弱った身体に音楽が沁みこんでいく。だがこの作品は、ドライブしながらでも、また家のステレオのスピーカーに向き合って聞いてもインパクトがある。エリントンの「イスファハン」で幕を開け、次が仲野さんの歌で「デルフィーヌの歌」。後者はビル・エバンスのYou must believe in springという名でも知られる。渋谷毅さんとのこの2曲のデュオのすごさは言葉では言い表せない。無駄をそぎ落とした、ジャズのエッセンスだけが輝くパフォーマンス。ライブでも聞かれたPivoineとサティもすばらしい。音楽は呼吸している。自然な呼吸の流れだけがある。仲野さんがライナーでコメントしているように、「ウスクダラ」の途中から渋谷さんが入ってくるところは静かな高揚感がある。

渋谷さんのピアノには驚嘆するばかりです。余計な力が一切なく、シンプルなヴォイシングの美しい流れ、ジャズの歴史の厚み、音楽の本質だけが提示されている。こんな演奏に接することができるのは幸せなことだ。最後の「アマドコロ摘んだ春」のボーカルには驚きました。でも、なんとインパクトがあるトラックだろう。

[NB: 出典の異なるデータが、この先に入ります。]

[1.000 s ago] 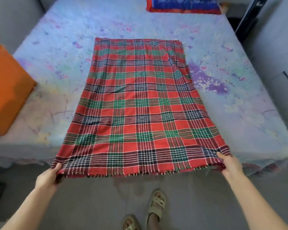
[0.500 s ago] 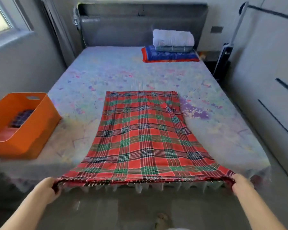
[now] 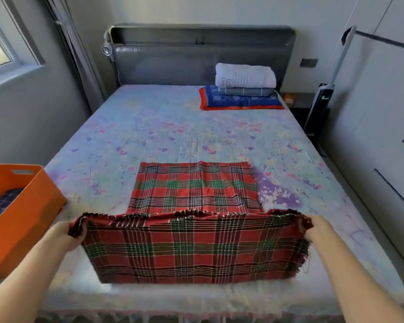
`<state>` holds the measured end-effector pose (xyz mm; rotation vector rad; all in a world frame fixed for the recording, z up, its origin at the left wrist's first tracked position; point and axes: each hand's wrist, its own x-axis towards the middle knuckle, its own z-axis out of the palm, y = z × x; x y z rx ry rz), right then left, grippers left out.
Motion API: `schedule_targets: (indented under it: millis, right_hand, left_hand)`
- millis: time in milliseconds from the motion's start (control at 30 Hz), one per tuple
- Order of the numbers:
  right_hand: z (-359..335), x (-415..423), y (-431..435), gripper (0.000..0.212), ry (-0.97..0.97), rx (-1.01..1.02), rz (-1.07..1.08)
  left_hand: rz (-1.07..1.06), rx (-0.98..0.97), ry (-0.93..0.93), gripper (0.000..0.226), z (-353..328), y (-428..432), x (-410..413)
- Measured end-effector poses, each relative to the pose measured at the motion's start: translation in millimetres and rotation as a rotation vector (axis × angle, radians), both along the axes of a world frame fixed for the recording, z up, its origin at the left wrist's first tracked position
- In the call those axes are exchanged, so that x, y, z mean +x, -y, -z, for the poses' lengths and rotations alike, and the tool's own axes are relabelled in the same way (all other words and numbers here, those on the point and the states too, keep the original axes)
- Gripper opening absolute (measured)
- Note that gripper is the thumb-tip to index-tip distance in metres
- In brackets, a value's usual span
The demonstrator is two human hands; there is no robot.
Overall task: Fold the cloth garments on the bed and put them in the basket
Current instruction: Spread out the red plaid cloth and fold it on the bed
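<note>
Between the two hands, in the head view, a red, green and black plaid cloth [image 3: 191, 248] is held stretched by its fringed near edge, which is lifted above the bed [image 3: 173, 136]. The left hand [image 3: 64, 236] is curled round the left corner of that edge, and the right hand [image 3: 317, 229] is curled round the right corner; both corners are bunched inside the fingers. Below the grip, the raised part hangs as a broad panel down to the mattress. Beyond the grip, the far part of the cloth is laid flat on the pale flowered sheet, with its far edge straight and its right side slightly creased.

To the left of the left hand, an orange basket [image 3: 21, 220] is seen on the near corner of the bed, with a dark checked cloth [image 3: 2, 202] lying inside it. Far beyond the grip, by the grey headboard [image 3: 201, 57], a stack of folded bedding [image 3: 243, 89] is set. Nothing stands between the hands and the cloth.

The fingertips of both hands are hidden in the fabric. The basket is cut off by the left edge of the frame, and both forearms by the lower edge. The strip of cloth directly behind the raised panel cannot be made out.
</note>
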<state>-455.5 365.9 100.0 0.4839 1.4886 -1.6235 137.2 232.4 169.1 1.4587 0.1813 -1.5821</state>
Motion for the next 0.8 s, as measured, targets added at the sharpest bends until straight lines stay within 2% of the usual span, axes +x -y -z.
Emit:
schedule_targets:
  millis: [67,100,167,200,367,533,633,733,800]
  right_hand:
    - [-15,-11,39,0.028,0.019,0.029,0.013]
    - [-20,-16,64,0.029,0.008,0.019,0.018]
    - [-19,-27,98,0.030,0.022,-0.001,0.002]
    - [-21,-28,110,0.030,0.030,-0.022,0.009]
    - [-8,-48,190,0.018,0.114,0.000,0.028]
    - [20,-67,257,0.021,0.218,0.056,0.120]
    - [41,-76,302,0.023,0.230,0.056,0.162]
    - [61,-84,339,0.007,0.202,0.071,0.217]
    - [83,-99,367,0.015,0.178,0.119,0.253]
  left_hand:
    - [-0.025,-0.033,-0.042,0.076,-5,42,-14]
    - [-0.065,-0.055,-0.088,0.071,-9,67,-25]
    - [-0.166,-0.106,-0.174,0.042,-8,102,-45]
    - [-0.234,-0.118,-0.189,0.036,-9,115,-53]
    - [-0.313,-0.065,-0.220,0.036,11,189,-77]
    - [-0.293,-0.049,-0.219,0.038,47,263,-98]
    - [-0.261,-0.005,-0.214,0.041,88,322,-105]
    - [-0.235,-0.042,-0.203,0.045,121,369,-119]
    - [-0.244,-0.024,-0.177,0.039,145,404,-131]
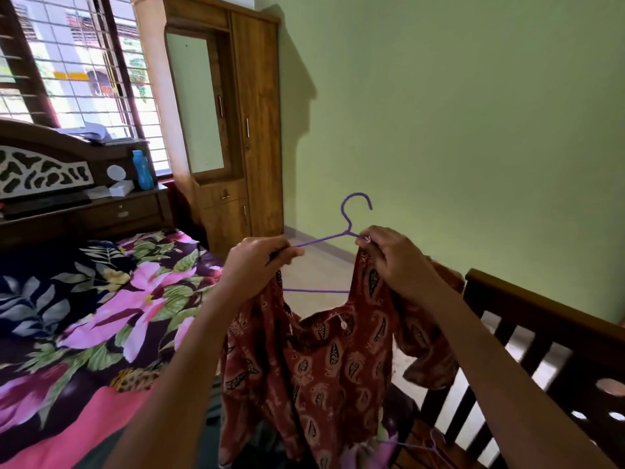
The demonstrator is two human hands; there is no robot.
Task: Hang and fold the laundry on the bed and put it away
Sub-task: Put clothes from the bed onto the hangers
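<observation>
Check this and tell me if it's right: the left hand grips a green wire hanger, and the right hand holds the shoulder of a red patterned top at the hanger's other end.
Not quite: the colour is wrong. The head view shows the hanger is purple, not green. The rest stands: the left hand grips it, and the right hand holds the shoulder of the red patterned top at its other end.

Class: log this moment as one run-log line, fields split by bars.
left hand: grips purple hanger | right hand: holds red printed top at hanger's right side | step: top partly on hanger | wardrobe: shut
</observation>
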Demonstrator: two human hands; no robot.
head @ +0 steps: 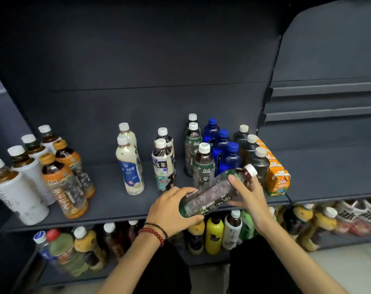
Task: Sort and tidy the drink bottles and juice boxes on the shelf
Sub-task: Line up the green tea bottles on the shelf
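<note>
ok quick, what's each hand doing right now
left hand: grips the base end of the green-label tea bottle
right hand: grips the same bottle near its neck

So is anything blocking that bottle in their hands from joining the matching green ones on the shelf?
Nothing visible does. The green bottle, held tilted by the left hand and right hand, is right in front of the matching row. The shelf looks bare there, though the bottle and hands hide part of it.

The tilted bottle [214, 195] is patterned dark green with pale flowers; blue bottles [230, 160] and orange juice boxes [278, 180] are backed by the grey shelf [108, 200].
</note>
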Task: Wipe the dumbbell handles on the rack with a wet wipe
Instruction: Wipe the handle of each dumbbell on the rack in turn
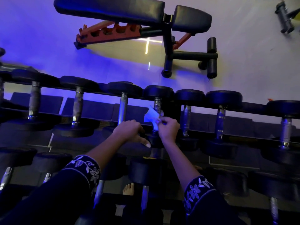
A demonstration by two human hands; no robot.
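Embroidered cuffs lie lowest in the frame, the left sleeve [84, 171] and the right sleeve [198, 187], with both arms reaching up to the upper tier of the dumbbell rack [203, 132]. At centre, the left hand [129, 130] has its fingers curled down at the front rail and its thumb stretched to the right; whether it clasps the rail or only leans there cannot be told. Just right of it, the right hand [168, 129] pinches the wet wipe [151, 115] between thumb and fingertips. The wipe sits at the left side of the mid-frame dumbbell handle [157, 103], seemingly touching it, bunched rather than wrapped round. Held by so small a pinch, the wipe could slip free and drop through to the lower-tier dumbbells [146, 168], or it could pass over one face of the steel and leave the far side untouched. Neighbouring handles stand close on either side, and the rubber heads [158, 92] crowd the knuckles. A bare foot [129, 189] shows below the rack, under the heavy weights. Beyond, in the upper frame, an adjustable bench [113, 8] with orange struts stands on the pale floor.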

「遠い記憶のやさしさが肩をポンとたたく」。このアルバムを聴くひとは誰もが、きっとそっと肩をたたかれて振り返ることだろう。

                ★

Bill EvansのYou Must Believe in Springの音源を探したが見つからない。大学生の頃、ビル・エバンスが亡くなったすぐあと出たアルバムて、ずいぶん聞き込んだ1枚。聴くたびに寂しくなるアルバムだったが、もう一度買うことにした。あとはデューク・エリントンの『極東組曲』とカーラ・ブレイを何枚か聞き直そうか。まずは風邪を治すことだ。